There seems to be some connection between the above effect and the e.m.f. produced by a junction of carborundum and another conductor when heated by a direct or alternating current, but the connection may be only secondary as an obvious explanation of the e.m.f. effect is the thermoelectric one. The writer would be glad of references to any published account of an investigation of this or any allied phenomena.

New York, N. Y.

H. J. Round

==Military service==
The First World War broke out in 1914, and in December 1914, Round was commissioned onto the General List and was seconded to the newly established Intelligence Corps with the rank of temporary lieutenant. Using his experience in direction finding, Round set up a series of direction-finding stations along the Western Front.

These wireless direction-finding stations proved so successful that a chain of wireless direction-finding stations (named 'B' stations to differentiate them from interception stations which were designated 'Y' stations) were installed along the British coastline to monitor the movements of German airships, ships, and U-boats (submarines). In May 1916, the stations were monitoring transmissions from the German Navy at anchor at Wilhelmshaven. On 30 May the stations reported a 1.5-degree change in the direction of the signals - suggesting that the ships were on the move. Consequently, the British Admiralty ordered the British fleet to set sail and engage the German fleet. The Battle of Jutland, the largest sea battle of all time, occurred the next day.

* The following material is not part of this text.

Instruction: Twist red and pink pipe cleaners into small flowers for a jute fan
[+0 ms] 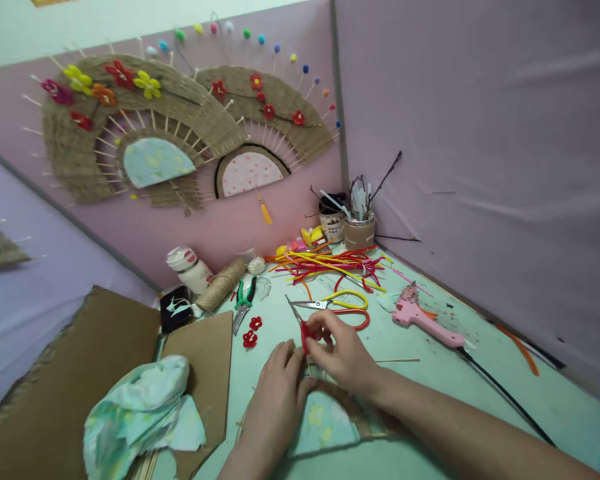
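Note:
A half-round fan piece (325,421) with light green floral cloth and a brown rim lies on the table in front of me. My left hand (279,387) rests on its upper left part, fingers closed at its edge; what they hold, if anything, is hidden. My right hand (343,350) is pinched round the red handle of a small pointed tool (295,310), perhaps small scissors, its metal tip pointing up and left. Both hands nearly meet above the fan. Two red flowers (250,339) lie left of them. Scissors with yellow and red handles (347,300) lie just beyond.
A pink glue gun (427,325) with a black cord lies right. Green pliers (245,301), twine (223,285) and pipe cleaners (330,267) lie behind. Cardboard (213,360) and crumpled cloth (140,407) are left. Finished fans (180,100) hang on the back panel.

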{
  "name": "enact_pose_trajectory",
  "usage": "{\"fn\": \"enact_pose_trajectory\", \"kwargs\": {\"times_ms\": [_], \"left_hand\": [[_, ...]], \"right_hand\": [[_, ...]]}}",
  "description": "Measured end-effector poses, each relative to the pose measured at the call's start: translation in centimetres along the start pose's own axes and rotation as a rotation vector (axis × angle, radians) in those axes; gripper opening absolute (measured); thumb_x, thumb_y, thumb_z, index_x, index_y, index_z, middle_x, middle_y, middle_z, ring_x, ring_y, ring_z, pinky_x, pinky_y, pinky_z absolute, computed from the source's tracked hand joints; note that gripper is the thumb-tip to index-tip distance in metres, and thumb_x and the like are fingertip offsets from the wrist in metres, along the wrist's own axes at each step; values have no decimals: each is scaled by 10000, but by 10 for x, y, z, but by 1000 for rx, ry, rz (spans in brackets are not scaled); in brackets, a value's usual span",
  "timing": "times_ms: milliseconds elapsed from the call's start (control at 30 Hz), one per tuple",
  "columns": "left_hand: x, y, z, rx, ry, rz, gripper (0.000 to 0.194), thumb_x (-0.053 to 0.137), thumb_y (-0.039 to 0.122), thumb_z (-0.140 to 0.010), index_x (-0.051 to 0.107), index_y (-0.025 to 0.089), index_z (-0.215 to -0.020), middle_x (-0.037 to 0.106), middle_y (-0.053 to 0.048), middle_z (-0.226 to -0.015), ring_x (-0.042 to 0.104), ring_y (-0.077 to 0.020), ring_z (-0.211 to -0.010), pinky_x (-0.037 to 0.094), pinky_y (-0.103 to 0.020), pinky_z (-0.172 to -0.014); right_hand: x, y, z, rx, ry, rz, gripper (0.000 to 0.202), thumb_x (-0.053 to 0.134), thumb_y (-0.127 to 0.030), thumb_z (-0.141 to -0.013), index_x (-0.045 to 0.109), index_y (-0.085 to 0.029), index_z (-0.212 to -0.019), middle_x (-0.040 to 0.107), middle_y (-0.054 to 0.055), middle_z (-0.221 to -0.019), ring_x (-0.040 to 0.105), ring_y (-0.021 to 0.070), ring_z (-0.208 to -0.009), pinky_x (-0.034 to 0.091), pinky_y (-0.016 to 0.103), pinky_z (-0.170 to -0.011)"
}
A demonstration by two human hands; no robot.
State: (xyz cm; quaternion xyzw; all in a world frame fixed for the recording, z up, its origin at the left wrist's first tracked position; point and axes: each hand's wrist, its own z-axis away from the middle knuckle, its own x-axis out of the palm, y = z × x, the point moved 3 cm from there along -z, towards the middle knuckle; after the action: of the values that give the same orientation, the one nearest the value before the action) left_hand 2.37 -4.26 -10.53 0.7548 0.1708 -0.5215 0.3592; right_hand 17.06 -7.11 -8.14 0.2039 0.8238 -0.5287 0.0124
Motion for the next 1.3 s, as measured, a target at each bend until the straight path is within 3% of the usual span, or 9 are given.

On 6 September 1916, possibly in recognition of his contribution to the Battle of Jutland and in wider recognition of his work, Round was appointed as a temporary Captain "while [employed] of [special] duty." Round's promotion to temporary Captain at the Intelligence Corps was confirmed in the 1917 New Year Honours.

On 31 May 1918 and in recognition of his service during the war, Round was awarded the Military Cross.

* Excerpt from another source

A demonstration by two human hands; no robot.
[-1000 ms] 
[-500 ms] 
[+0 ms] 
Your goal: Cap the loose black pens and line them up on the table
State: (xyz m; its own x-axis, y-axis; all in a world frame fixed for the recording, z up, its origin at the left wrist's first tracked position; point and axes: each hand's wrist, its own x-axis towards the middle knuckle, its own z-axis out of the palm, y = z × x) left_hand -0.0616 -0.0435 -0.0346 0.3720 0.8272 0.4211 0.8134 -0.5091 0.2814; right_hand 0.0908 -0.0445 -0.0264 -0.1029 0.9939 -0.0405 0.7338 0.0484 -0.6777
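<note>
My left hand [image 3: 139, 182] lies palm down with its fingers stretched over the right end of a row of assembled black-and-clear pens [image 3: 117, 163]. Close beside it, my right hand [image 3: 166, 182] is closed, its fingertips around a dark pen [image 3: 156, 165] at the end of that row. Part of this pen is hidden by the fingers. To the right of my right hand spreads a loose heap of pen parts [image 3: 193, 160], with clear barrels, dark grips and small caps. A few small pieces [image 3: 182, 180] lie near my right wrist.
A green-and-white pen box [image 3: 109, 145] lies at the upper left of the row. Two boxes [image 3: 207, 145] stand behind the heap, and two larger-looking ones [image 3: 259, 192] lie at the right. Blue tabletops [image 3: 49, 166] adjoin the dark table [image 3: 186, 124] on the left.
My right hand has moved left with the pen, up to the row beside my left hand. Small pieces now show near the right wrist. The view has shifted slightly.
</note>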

After the war, Round returned to civilian life and became involved in radio transmitters and was heavily involved in the first broadcasts made in the United Kingdom. Round became Chief Engineer at Marconi's Wireless Telegraph Company in 1921, but some years later, he left to set up his own consultancy.

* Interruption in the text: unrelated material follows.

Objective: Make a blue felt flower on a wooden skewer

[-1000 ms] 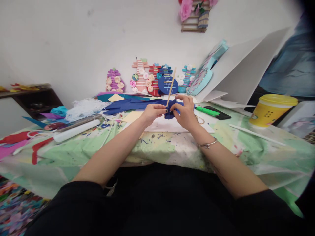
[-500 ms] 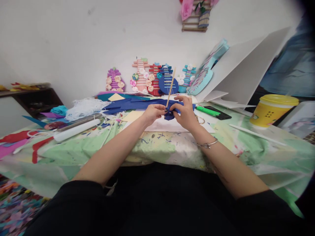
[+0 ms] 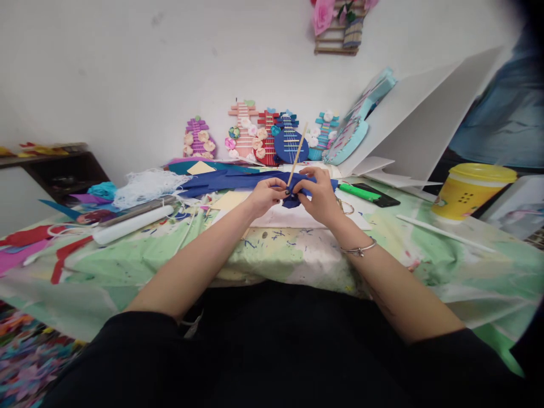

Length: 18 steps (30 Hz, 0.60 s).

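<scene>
paper (image 3: 290,202), dark blue and crumpled, sits between the person's two hands, above a white sheet (image 3: 280,219) on the table. the left hand (image 3: 264,198) has its fingertips closed at the lower end of a thin stick (image 3: 298,156), where stick and paper meet; the stick slants up toward one o'clock. the right hand (image 3: 317,195) grips the paper's right side between thumb and fingers, its other fingers bent. a bracelet (image 3: 359,249) circles the right wrist.

from the hands, a blue toy guitar (image 3: 285,148) stands at twelve o'clock against the wall, among others in purple, pink, red and teal. a green plastic tool (image 3: 360,192) lies just beside the right hand at three o'clock, with a yellow cup (image 3: 470,195) farther out that way. at nine o'clock lies a heap of white string (image 3: 148,190).
</scene>
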Available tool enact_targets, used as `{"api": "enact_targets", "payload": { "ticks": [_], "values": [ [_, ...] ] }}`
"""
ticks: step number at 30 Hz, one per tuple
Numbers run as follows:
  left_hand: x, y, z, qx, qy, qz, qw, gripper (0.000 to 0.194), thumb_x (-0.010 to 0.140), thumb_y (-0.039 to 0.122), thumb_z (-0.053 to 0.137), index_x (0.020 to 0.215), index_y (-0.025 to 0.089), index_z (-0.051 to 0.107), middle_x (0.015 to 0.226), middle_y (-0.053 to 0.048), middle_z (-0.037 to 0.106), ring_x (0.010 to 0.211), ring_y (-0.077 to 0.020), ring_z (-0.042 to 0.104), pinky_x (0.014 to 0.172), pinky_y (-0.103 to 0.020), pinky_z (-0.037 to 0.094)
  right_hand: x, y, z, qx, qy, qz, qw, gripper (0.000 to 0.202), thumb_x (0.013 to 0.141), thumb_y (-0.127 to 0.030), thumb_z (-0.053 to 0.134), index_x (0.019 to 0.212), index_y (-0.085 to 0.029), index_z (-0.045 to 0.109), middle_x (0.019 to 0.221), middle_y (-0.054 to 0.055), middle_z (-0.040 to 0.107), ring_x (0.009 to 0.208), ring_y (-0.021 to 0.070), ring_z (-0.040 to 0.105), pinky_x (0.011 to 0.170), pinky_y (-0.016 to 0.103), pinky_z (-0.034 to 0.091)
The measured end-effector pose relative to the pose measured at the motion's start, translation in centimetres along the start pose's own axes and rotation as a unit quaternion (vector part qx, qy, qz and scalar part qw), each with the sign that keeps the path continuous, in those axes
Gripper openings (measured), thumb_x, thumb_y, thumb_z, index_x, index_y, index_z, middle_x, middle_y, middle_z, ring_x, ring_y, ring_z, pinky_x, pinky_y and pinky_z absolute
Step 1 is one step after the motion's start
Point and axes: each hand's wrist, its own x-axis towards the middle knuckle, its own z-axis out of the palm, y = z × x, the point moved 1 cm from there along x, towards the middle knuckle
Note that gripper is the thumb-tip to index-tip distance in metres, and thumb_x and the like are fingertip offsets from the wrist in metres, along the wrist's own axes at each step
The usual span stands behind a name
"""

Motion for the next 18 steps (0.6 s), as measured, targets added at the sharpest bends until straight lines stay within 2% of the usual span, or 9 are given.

When the Second World War broke out in 1939, the British Government again called on his services. This time he was involved in ASDIC (Anti-Submarine Detection Investigation Committee) which is known today as sonar.

==Later life==
In 1961 - possibly in honour of his 80th birthday - Jeanne D. Round made a bronze bust of "Captain H.J. Round, M.C.", now owned by BAE Systems and on loan to Sandford Mill, part of Chelmsford Museum. Round died in August 1966, aged 85, in a nursing home in Bognor Regis after a short illness.